仕事においてその価値がわかりやすい活躍と、一見その価値がわかりにくい活躍があります。
その内容や、どうやってそういった振る舞いが継続して残り続けるかについて考えてみます。
例えば、豊富な知識から組織で初めて直面する問題に対する解決策の案をポンポン出してくれる人がいたとします。
この人の助力で解決されている問題が多くある場合、この人がいなくなったらきっとこの問題の解決速度は大きく落ちることになります。しかし、毎度たすけてもらっている最中にはその本当の価値は気づきにくいのではないでしょうか。
例えば、組織で問題が発生するとガンガン解決してくれる人がいたとします。この人の活躍はわかりやすいです。
一方、組織の問題が発生するのを未然に防いでくれる人がいたとします。この人はさらに価値が高い活躍をしてくれているはずですが、気づかれにくいです。
わかりやすい活躍
まず、わかりやすい活躍について考えてみます。
- 営業であれば売上
- 開発であれば機能の実現
- 採用人事であれば採用人数
などがあります。
これらはその有無や価値の大きさが確認しやすいです。
わかりにくい活躍
わかりにくい活躍について考えてみます。
- 数値として示しにくい業務改善
- 複数の要因が混ざりやすく、どの活動が成果に結びついたのか説明しにくい業務
- 同僚の意欲を高めることができた
- 同僚に知的な刺激を与えることができた
- 問題を未然に防ぐ
- 組織における好ましくない振る舞いを見つけ、好ましい振る舞いに導いた
などがあります。
これらの必要性を理解し、自らの意思でこれらを実施してくれる人が組織にもたらしている価値は大きなものでしょう。
わかりにくい活躍の継続障壁
わかりにくい活躍は価値があるにも関わらず、「わかりにくい」という特性から以下のような問題が発生しやすいです。
- 評価につながりにくい
- 価値があることをした、という承認の言葉や称賛の言葉をもらいにくい
- 行動をした本人にとってもその価値の大きさが自覚しにくい
- 他のわかりやすい成果に向けて使うはずの時間を消費する
- -> わかりやすい成果を求める関係者から見ると成果が小さくなったように見えるため、場合によってはダメ出されることも
というような障壁があるでしょう。
仮にこの障壁にぶつかりながらも継続できる人は比較的少数ではないでしょうか。
解決策
では、どうすればわかりにくいが価値のある活動が継続されやすくなるかを考えてみます。

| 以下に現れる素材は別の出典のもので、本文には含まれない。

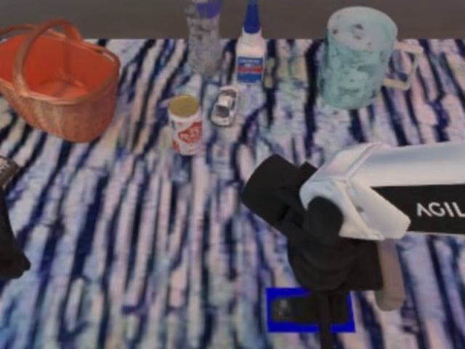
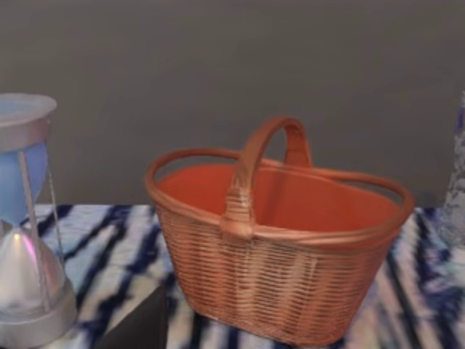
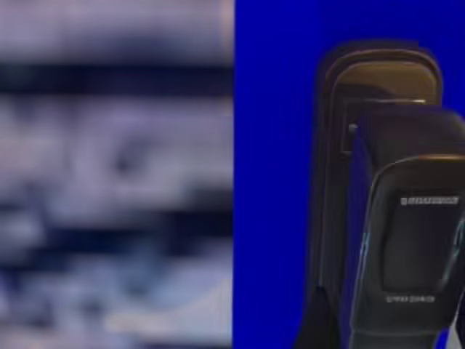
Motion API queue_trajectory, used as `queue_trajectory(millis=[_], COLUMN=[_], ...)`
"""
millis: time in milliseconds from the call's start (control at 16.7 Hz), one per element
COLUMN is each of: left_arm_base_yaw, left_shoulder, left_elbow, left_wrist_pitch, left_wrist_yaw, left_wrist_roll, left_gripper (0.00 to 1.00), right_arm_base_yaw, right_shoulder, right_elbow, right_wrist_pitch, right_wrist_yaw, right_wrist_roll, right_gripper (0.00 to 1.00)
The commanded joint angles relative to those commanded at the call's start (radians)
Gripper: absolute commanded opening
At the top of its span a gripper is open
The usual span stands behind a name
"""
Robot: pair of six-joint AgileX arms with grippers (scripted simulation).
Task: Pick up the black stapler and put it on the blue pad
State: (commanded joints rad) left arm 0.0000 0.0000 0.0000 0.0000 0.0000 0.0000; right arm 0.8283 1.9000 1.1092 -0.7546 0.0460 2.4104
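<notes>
Blue-striped white cloth covers your surface, and on it you have one flat bright-blue rectangular pad near the front edge, right of centre. Your right gripper hangs directly over that pad; the one narrow black stapler shows against the blue in the right wrist view, though you cannot tell whether the jaws grip it. Your left gripper sits parked at the left edge. Behind stand one woven orange basket, one glue bottle, one toy car.

The cloth over the counter was white with blue stripes. The basket was orange-brown wicker. The pad was solid bright blue, the stapler on it black with faint grey markings. The mug was mottled pale teal.
</notes>
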Motion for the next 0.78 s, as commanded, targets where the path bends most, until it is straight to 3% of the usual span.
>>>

大きく分けると活動者自身ができることと、周囲ができることに別れます。
- 活動者自身ができること
- わかりにくい活躍の価値に関する説明力を高める
- 周囲ができること
- 因果関係が入り組んだ物事を理解できる人が増えるようにする
- 自己認識力を高める。結果として他者の行動が持つ価値に対する認識力が高まる
- 学習する組織 でいうところのシステム思考に関わるようなお話とか
- 特にマネージャーの方が、わかりにくい活躍をしている人の価値を把握できるようにすること
- 個別に依頼するタスクの入り口と出口だけを把握するのではなく、進め方のプロセスも把握する
- 依頼していないがメンバーが自発的に例外的に発生した出来事についても把握するようにする
- わかりにくい活躍をしている人を見つけることができた人は、見逃さずに感謝する。承認する・褒める
- 因果関係が入り組んだ物事を理解できる人が増えるようにする
あたりがぱっと思いつくところです。他にもあると思います。
まとめ
組織の中で必要とされる活動には例えばOKRに設定されるような組織内の主目的からくるわかりやすい成果になる業務と、その行間にある価値がわかりにくい業務があります。
しかし、わかりやすい業務のみに注力しているとおそらく短期成果に集中しすぎてしまったり、組織の好ましい文化が薄まってしまったりします。
この人、実はすごいことをしているよね。大切な人だよね。そんな人が思い浮かぶのだとしたら、その人やその活動を大切にしたいですね。